Accepted for/Published in: JMIR Aging
Date Submitted: Apr 13, 2025
Open Peer Review Period: Apr 10, 2025 - Jun 5, 2025
Date Accepted: Dec 15, 2025
(closed for review but you can still tweet)
Developing Consumer Consensus on Remote Assessment and Management of Physical Function in Older Adults (RAMP): An International Modified Delphi Process
ABSTRACT
Background:
Remote healthcare delivery, including the use of digital health interventions, has emerged as an effective tool for managing health outcomes, but its design and implementation often overlook the needs and preferences of end-users.
Objective:
The primary aim of this modified Delphi process was to develop consumer consensus on preferences for remote assessment and management of physical function in older adults.
Methods:
Research and consumer experts of the RAMP Working Group co-developed the Round 1 Delphi survey which was advertised to consumers (adults aged ≥60 years) via international clinical and research networks, and social media, between August and November 2023. The online survey presented 23 Delphi statements for which respondents reported their level of agreement using an 11-point Likert scale (0-10; scores ≥7 indicated agreement). Statements were classified as having “strong agreement” and achieving consensus if ≥80% of participants indicated agreement. Statements classified as having “moderate” (70-80% of participants indicated agreement) or “low” (<70% of participants responded indicated agreement) agreement were revised or rejected. Revised statements were presented to participants in Round 2 (January to February 2024) and the final consensus statements were consolidated into recommendations.
Results:
A total of 654 consumers (75.7% female) with a mean (SD) age 69.0 (6.0) years from 15 countries (five continents) were included in analyses in Round 1. Of 23 statements, 13 achieved consensus, with the strongest agreement observed for statements relating to the importance of physical function for quality of life and performing activities of daily living (6 statements; agreement 97.6-99.5%).
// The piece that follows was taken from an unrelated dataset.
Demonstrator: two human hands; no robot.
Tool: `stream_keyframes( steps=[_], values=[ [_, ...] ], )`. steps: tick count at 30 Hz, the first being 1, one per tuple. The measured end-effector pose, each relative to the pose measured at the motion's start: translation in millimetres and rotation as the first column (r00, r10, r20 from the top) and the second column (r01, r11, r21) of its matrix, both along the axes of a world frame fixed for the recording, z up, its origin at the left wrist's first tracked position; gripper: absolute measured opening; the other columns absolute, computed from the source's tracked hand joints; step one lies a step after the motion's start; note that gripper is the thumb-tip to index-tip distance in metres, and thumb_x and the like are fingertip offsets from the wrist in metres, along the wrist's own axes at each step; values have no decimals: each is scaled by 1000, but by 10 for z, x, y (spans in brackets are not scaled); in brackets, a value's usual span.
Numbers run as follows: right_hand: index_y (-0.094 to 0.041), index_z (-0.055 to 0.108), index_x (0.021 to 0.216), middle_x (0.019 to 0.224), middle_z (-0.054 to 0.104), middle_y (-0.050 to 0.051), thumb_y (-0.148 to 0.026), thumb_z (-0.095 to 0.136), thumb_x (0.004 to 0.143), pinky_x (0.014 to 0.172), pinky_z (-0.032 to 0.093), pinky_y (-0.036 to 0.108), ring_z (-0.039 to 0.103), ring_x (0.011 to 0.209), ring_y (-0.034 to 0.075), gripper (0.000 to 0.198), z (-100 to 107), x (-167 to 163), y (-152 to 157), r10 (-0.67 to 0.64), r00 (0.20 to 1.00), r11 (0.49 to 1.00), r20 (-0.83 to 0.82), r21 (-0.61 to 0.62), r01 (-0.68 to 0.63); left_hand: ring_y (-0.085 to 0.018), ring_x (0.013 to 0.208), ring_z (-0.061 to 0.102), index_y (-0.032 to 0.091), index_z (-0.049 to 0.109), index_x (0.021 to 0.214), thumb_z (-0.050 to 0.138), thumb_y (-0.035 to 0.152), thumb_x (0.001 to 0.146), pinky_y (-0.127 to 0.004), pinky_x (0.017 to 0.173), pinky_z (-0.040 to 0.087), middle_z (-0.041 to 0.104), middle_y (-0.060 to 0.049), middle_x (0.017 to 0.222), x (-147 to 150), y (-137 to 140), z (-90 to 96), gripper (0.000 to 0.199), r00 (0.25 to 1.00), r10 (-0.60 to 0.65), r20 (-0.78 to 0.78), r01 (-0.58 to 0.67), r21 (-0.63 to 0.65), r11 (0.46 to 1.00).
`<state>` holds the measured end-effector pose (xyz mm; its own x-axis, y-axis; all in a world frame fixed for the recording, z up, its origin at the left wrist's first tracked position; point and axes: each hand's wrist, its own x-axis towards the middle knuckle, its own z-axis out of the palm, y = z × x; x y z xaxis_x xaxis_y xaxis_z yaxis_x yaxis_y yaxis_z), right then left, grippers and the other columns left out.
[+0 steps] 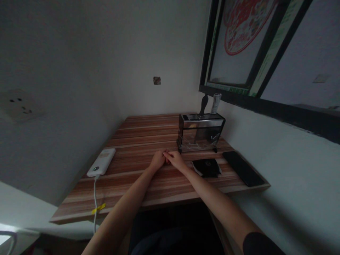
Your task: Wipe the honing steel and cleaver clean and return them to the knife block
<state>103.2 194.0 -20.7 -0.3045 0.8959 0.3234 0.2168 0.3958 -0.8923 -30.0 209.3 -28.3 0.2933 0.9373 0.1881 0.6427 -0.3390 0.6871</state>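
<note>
My left hand (158,158) and my right hand (174,158) rest together on the wooden table, near its middle. Their fingers are curled in and meet between them, the right fingers lying against the left hand. No object shows in either hand. Right of my right hand lies a small black packet (206,167) with whitish edges. Just beyond it stands a knife block (202,132) with clear sides, with a black handle (204,105) and a pale wrapped handle (216,103) sticking out of the top.
A white power bank (102,163) lies at the table's left edge; its white cable (95,198) runs off the front past yellow tape (98,208). A black phone (243,168) lies at the right edge. Walls border the wood-grain table (143,132), with a dark-framed window (255,85) at right.
</note>
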Motion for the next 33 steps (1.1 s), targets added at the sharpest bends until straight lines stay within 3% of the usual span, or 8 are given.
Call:
stream_keyframes(
  steps=[12,23,33],
  values=[
    [-19,50,46,41,51,-2,-60,50,82,49,39,22,51,43,11,55,7,0,-12,12,1000,1000,-12,-16,-13,-19,93,61,14,56,114,54,31,91,-39,80,53,60,-8,112,3,-14,18,29,1000,3,-16,-3,22,1000],
    [-19,50,46,41,52,-2,-60,49,83,49,40,23,51,42,11,55,5,0,-14,16,1000,999,-21,-29,-16,-16,83,63,13,59,104,54,30,91,-35,75,53,64,-5,97,9,-31,45,22,1000,11,3,-11,44,999],
    [-20,50,46,42,52,-2,-61,48,83,51,40,23,52,43,12,55,-3,3,-8,20,1000,999,-13,-26,-21,-19,94,61,14,55,115,55,31,90,-39,80,53,60,-8,112,11,-20,29,29,1000,18,20,-18,19,1000]
  ],
)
Two statements regarding privacy and security concerns when using technology (agreement 20.8%) and inability to perform physical function assessments or exercise in the home (agreement 15.5%) were rejected with low agreement. The remaining eight statements (agreement 49.5-79.5%) were modified into seven new statements for the Round 2 survey, which was completed by 526 (80.4%) of respondents from Round 1. Five of seven Round 2 statements were accepted with strong agreement (agreement 80.0-82.7%), including the importance of addressing personal preferences for self- versus clinician-led remote interventions, group versus individual exercise, and availability of necessary resources (e.g. technology and exercise equipment).
Conclusions:
Eighteen statements achieved consensus and were translated into seven recommendations highlighting that older adults recognise physical function as a health priority, would value more information about it, and are willing to participate in remote assessment and management interventions (including via digital health) to maintain or improve it. These recommendations also reinforce that interventions should be easily accessible and meet individual preferences of consumers.